As early as 1920, the Comintern considered Yugoslavia to be an "expanded Serbia", and for the Comintern's Yugoslav section Yugoslavia was "an agent of French imperialism". At the Fifth Congress in 1924, the Comintern abandoned the principle of federal reorganisation of Yugoslavia which "the western imperialists" used together with other Balkan countries as a "cordon sanitaire" on the south-eastern borders of the USSR.(11)

In order to break this "cordon sanitaire", a new, radical political stand was defined in Moscow according to which "the subjugated nations" in the states of the enemy camp were acknowledged the right of secession. The enemy camp also included Yugoslavia. Family ties with the Romanovs and settlement of numerous troops of tzarist generals in Yugoslavia, labeled king Alexander as one of the most ardent opponents to the Soviet rule. The Fifth Congress of the Comintern explicitly granted Slovenia, Croatia and Macedonia the right to secession and of creating independent states. It was also emphasized that assistance should be offered to "the liberation of the ethnic Albanians" in Kosovo.(12)

For the Yugoslav communists, the Kingdom of Yugoslavia was a "prison for the nations" in which the Serbian political élite oppressed the other nations and minorities.

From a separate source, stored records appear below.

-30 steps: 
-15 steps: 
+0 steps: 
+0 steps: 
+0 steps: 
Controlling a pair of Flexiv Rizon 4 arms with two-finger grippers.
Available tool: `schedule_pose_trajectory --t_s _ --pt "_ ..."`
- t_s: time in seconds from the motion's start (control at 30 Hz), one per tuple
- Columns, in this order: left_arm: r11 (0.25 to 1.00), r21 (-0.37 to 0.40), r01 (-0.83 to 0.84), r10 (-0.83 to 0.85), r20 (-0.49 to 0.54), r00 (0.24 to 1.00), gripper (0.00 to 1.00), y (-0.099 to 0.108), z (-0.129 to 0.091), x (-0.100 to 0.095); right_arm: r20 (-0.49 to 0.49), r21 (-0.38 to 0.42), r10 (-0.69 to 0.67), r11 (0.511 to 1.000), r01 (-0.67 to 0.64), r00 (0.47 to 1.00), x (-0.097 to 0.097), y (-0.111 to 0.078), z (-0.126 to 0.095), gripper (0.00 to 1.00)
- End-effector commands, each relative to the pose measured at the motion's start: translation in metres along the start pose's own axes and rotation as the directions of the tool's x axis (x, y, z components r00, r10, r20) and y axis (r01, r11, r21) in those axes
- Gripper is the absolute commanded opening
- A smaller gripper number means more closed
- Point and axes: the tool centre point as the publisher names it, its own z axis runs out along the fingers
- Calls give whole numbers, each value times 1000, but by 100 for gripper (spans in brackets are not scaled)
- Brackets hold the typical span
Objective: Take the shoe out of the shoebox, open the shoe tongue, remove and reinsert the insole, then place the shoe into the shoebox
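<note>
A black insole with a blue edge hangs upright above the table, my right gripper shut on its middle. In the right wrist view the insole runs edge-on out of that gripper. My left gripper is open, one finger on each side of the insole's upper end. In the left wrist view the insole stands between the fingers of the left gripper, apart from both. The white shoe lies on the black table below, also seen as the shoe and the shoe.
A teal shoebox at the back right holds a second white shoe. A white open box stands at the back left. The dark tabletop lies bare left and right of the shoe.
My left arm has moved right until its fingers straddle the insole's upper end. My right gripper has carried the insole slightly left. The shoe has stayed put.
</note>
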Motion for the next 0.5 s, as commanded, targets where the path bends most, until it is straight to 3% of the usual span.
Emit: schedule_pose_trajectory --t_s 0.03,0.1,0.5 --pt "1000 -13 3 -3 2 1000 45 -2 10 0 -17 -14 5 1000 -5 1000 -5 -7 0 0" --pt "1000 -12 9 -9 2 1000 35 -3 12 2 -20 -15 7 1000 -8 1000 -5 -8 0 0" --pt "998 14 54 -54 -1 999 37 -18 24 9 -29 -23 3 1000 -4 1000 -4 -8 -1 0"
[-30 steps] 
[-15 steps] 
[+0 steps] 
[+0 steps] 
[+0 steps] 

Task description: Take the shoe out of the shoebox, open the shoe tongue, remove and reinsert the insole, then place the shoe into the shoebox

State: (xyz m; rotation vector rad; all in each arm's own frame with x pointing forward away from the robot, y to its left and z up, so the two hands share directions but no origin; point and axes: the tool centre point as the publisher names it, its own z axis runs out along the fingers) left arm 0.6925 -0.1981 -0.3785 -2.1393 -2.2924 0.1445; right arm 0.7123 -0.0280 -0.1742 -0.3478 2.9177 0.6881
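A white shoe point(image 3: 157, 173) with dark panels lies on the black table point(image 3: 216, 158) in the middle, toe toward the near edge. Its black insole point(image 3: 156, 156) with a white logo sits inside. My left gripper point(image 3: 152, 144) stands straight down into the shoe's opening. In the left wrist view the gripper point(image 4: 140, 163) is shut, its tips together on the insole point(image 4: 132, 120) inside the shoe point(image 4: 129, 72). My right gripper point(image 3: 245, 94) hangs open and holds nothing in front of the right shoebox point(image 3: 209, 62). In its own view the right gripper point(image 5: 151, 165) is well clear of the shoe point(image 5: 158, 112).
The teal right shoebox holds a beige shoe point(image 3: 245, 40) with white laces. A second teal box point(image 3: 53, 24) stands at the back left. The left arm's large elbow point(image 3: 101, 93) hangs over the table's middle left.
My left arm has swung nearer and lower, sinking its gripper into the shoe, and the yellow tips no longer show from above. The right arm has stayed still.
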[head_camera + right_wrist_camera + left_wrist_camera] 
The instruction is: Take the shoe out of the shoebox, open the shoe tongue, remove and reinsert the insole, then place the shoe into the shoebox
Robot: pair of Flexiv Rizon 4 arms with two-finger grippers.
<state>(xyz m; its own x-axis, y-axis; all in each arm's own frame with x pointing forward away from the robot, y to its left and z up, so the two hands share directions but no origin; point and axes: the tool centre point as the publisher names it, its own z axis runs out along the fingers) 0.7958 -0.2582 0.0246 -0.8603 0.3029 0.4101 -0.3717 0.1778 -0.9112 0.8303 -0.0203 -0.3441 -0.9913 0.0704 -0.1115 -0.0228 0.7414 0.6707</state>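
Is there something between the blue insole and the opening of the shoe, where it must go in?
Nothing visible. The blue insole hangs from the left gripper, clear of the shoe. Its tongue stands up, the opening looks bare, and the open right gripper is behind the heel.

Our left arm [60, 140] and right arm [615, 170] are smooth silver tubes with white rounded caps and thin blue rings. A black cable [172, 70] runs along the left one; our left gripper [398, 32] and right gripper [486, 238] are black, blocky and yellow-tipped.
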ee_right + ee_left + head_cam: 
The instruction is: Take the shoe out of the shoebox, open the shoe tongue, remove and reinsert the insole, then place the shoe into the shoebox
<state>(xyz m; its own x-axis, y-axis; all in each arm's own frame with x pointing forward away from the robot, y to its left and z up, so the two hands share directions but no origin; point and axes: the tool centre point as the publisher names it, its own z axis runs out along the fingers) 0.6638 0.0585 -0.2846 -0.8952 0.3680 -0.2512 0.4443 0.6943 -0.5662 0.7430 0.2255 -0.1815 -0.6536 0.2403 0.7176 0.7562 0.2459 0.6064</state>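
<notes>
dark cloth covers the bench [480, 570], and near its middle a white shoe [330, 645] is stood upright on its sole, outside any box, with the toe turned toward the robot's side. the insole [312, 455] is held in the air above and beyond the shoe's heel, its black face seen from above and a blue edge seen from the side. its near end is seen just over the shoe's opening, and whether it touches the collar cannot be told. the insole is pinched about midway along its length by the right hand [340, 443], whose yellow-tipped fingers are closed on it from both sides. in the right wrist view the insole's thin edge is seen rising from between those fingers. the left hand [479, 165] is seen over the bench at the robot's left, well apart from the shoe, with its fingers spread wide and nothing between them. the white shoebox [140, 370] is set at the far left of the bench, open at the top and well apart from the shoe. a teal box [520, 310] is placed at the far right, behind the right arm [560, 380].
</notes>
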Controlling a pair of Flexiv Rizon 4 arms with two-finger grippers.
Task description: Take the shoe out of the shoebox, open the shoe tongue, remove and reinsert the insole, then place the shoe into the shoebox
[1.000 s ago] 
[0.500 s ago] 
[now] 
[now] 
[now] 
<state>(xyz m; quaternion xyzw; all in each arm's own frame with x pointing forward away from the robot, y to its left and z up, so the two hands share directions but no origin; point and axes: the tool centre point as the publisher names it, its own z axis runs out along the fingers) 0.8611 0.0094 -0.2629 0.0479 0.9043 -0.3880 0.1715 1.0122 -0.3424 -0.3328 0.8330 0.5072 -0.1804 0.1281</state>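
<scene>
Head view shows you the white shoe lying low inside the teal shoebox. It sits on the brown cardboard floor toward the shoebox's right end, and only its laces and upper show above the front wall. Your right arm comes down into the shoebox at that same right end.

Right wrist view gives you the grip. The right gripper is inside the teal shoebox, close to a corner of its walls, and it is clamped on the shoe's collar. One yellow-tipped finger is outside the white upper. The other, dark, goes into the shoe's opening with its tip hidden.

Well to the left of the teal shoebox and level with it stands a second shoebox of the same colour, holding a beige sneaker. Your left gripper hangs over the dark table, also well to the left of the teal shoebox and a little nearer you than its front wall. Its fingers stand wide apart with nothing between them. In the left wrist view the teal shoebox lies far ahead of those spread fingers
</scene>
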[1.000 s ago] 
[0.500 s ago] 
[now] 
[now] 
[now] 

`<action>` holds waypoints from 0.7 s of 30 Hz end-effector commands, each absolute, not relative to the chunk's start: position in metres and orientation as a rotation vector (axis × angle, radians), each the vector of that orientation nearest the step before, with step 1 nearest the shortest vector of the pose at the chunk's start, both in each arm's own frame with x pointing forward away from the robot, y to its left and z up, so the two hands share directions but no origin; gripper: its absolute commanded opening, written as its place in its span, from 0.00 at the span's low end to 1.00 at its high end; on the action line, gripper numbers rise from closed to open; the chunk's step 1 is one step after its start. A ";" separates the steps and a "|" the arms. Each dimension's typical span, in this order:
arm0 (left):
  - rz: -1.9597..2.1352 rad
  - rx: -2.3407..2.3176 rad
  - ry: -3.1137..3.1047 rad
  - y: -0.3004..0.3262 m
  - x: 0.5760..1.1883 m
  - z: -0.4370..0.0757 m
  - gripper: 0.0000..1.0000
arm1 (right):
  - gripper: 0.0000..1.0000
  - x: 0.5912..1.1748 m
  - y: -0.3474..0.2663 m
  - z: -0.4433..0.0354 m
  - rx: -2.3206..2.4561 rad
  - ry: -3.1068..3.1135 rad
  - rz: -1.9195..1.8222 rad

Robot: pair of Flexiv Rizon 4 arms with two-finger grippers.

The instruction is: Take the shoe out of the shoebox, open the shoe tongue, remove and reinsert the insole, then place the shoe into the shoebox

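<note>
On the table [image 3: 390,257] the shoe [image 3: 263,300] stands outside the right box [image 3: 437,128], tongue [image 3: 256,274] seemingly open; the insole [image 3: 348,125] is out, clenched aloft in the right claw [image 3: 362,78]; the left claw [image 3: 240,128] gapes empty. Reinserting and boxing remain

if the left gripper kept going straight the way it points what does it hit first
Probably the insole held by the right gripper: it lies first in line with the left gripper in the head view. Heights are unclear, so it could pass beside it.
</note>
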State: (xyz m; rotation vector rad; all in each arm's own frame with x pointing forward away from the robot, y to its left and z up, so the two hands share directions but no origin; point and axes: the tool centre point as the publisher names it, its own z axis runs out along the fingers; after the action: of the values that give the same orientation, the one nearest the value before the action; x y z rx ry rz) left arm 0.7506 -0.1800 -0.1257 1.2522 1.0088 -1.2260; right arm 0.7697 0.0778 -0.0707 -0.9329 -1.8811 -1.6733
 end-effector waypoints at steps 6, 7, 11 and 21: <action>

The stand regarding "Great Serbian hegemony" and "the Great Serbian bourgeoisie" as its bearer, derived from the theses of the former Austro-Hungarian political élite. They considered the "Great Serbian danger" to be the main obstacle to the establishment of Habsburg domination in the Balkans. In the name of the international proletarianism, CPY constantly kept expressing support to "the defense of its rightless brothers in bloody and military-fascist Yugoslavia", also stimulating the Croatian opposition's resistance "caused by the repeated loathsome betrayal of the Croatian nation's interests".(13)

At the Fourth Congress of the Communist Party of Yugoslavia, held in Dresden in 1928, a political platform was adopted pointing at the absolute necessity of disintegrating the common South Slav state and stressed the recognition of "the right to self-determintion up to the secession of all oppressed nations - Croats, Slovenes, Macedonians, Montenegrins etc." (14)

Immediately after the establishment of king Alexander's personal rule in 1929, the secretary of the CPY, Milan Gorkic, suggested that in the event of an uprising in Croatia, a "temporary agreement with foreign imperialism" should be concluded; that is, that fascist Italy and Hungary should be given territories only in order that the "Great Serbian hegemony" could be crushed.(15)

The stand regarding the resolution of the national question acquired an even sharper tone at the Fourth Conference of the Communist Party of Yugoslavia, held in Ljubljana in 1934: it was stressed that the Kingdom of Yugoslavia was essentially "an occupation of Croatia, Dalmatia, Slovenia, Montenegro, Macedonia, Kosovo and Bosnia-Herzegovina by Serbian troops". For this reason, the party's priority task was considered to be "to drive Serbian chetniks out of Croatia, Dalmatia, Slovenia, Vojvodina, Bosnia, Montenegro and Kosovo". (16)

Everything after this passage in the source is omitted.